For the data below, work out how many lines include the string "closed" and report only the number.
↓↓↓
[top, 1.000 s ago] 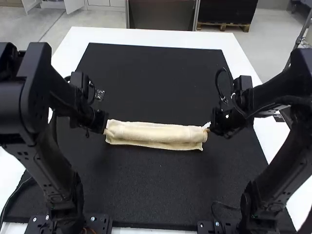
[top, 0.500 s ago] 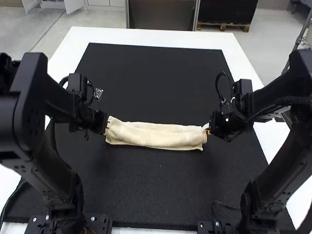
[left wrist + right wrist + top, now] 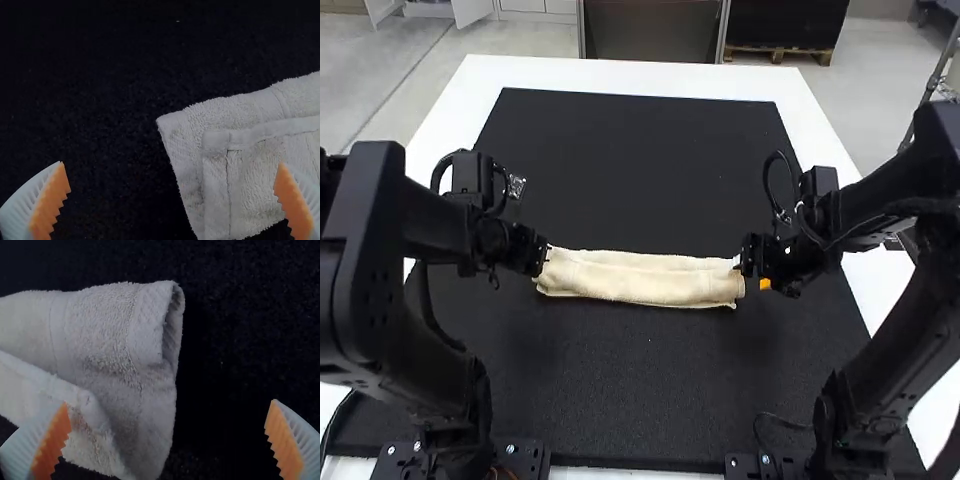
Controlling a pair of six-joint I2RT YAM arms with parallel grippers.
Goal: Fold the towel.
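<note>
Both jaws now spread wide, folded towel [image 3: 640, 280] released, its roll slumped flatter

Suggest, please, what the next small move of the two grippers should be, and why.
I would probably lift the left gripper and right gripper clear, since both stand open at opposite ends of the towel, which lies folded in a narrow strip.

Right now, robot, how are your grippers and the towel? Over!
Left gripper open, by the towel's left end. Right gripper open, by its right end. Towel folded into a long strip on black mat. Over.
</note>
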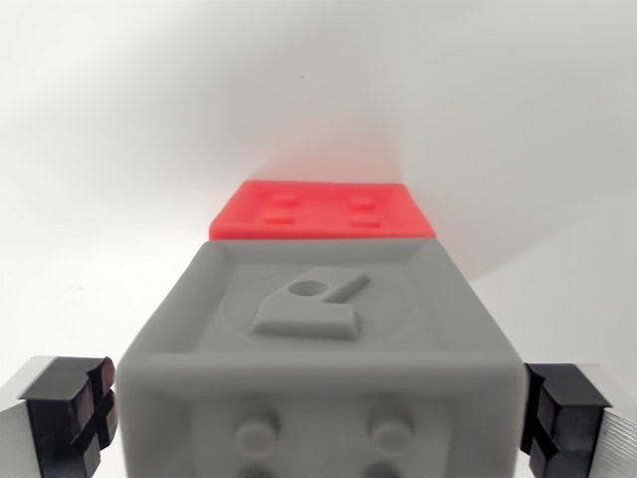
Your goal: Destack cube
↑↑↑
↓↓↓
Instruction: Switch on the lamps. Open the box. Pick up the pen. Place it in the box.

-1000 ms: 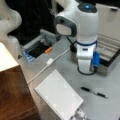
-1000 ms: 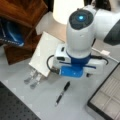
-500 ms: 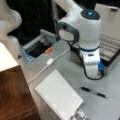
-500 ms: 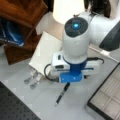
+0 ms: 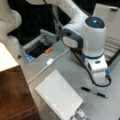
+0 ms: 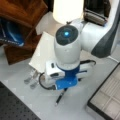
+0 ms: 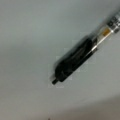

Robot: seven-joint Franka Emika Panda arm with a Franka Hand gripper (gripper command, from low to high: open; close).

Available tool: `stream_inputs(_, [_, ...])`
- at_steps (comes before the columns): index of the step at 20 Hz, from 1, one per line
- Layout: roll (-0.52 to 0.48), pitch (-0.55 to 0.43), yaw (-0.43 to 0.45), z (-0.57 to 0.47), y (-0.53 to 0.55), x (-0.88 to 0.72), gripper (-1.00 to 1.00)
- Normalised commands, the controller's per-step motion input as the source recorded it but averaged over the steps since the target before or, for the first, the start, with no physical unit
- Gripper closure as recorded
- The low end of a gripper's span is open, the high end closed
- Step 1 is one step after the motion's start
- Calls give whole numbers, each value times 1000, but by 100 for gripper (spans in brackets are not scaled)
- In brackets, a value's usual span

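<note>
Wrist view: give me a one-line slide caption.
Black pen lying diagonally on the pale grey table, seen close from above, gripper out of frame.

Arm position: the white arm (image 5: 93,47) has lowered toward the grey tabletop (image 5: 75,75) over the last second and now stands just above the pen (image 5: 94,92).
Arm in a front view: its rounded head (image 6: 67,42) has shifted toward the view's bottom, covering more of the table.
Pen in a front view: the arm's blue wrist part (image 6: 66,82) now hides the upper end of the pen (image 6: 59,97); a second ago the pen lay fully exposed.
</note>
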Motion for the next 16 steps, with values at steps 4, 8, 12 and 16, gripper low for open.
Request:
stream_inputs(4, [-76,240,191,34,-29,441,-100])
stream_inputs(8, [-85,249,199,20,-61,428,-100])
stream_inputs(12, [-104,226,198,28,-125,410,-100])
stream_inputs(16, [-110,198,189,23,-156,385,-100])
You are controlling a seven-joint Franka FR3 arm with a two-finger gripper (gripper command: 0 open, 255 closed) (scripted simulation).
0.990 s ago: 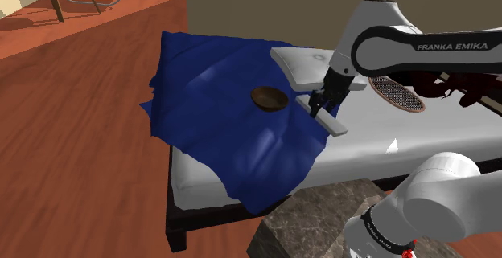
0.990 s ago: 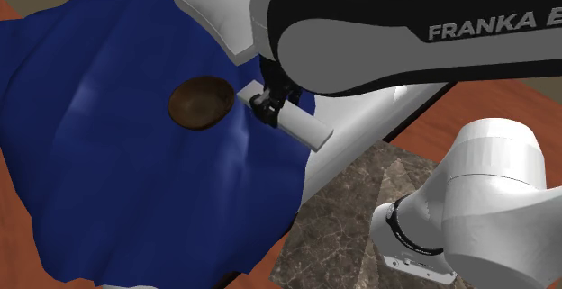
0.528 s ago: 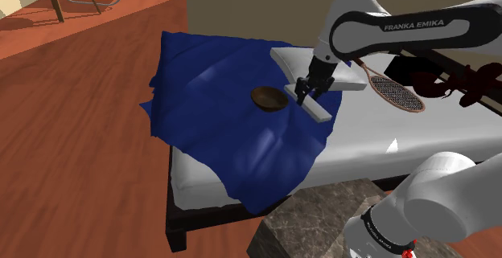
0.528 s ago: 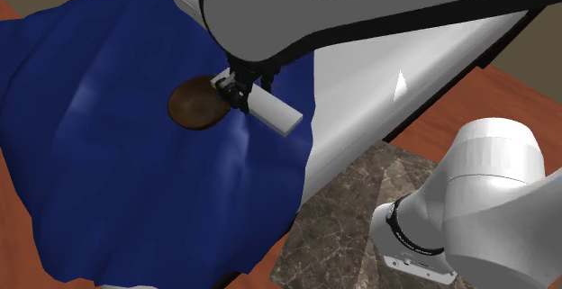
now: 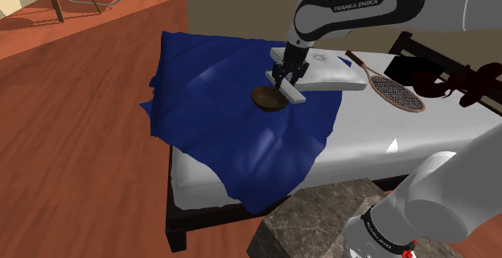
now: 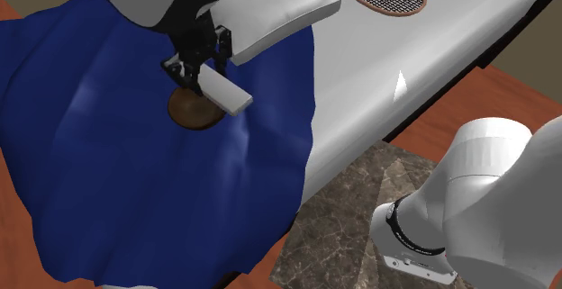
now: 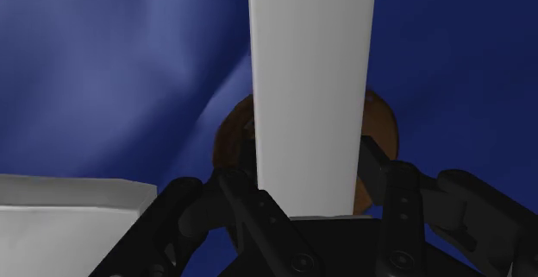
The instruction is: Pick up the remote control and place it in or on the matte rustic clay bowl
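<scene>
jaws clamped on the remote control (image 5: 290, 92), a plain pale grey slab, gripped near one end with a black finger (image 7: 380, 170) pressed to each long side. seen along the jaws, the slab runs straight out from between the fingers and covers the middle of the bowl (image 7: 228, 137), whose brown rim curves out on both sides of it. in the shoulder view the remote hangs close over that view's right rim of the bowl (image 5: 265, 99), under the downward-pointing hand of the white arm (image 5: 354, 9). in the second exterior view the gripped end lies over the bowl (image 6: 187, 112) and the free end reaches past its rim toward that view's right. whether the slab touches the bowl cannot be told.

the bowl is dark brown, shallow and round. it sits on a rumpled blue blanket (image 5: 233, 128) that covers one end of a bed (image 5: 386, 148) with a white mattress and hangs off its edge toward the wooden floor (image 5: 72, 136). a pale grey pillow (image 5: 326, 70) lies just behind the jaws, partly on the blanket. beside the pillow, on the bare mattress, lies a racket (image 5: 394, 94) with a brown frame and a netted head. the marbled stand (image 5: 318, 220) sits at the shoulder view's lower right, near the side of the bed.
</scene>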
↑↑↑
**EXPECTED ANSWER:** 2